Task instructions – Return the lines below that contain the word "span".

Material provided –
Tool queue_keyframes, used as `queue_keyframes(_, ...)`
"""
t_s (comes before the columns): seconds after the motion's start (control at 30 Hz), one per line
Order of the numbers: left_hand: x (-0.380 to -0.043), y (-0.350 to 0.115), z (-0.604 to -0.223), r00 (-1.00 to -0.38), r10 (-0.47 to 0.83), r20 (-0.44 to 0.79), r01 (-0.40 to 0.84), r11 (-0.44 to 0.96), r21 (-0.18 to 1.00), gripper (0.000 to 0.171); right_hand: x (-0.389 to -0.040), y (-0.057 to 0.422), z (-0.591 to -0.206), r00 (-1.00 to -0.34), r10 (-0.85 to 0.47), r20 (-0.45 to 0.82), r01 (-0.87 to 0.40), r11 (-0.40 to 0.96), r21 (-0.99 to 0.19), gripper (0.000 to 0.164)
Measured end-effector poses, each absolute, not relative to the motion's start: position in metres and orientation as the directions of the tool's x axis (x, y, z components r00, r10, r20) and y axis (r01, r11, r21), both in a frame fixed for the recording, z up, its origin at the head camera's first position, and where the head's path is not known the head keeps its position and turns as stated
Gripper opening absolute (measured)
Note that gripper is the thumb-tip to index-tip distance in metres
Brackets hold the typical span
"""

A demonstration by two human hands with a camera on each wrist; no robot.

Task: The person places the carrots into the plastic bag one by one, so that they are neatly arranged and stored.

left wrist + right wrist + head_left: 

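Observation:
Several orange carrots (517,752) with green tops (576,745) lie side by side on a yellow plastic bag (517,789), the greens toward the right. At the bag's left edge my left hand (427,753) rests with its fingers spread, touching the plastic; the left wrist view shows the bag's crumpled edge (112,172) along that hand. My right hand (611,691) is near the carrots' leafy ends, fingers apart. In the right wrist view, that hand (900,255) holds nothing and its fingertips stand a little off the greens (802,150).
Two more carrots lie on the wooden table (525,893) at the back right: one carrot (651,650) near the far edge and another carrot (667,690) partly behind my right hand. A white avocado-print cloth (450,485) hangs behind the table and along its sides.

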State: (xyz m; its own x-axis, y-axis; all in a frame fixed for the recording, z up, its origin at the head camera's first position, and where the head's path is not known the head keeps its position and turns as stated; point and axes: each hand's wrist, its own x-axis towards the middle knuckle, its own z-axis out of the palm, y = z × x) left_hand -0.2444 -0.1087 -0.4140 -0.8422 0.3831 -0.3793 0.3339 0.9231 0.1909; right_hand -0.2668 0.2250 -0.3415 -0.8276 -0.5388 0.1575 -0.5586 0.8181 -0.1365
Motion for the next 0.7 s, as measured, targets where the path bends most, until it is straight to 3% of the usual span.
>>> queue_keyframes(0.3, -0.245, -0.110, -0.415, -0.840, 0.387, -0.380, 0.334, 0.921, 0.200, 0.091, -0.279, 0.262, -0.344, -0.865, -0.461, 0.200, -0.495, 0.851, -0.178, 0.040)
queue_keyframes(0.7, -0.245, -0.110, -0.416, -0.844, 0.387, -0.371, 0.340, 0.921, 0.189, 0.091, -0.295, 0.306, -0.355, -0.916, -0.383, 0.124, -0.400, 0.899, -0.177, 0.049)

Result of this task –
Brackets hold the typical span
Motion for the next 0.7 s, as measured, targets where the path bends most, until it is straight to 3% of the usual span.

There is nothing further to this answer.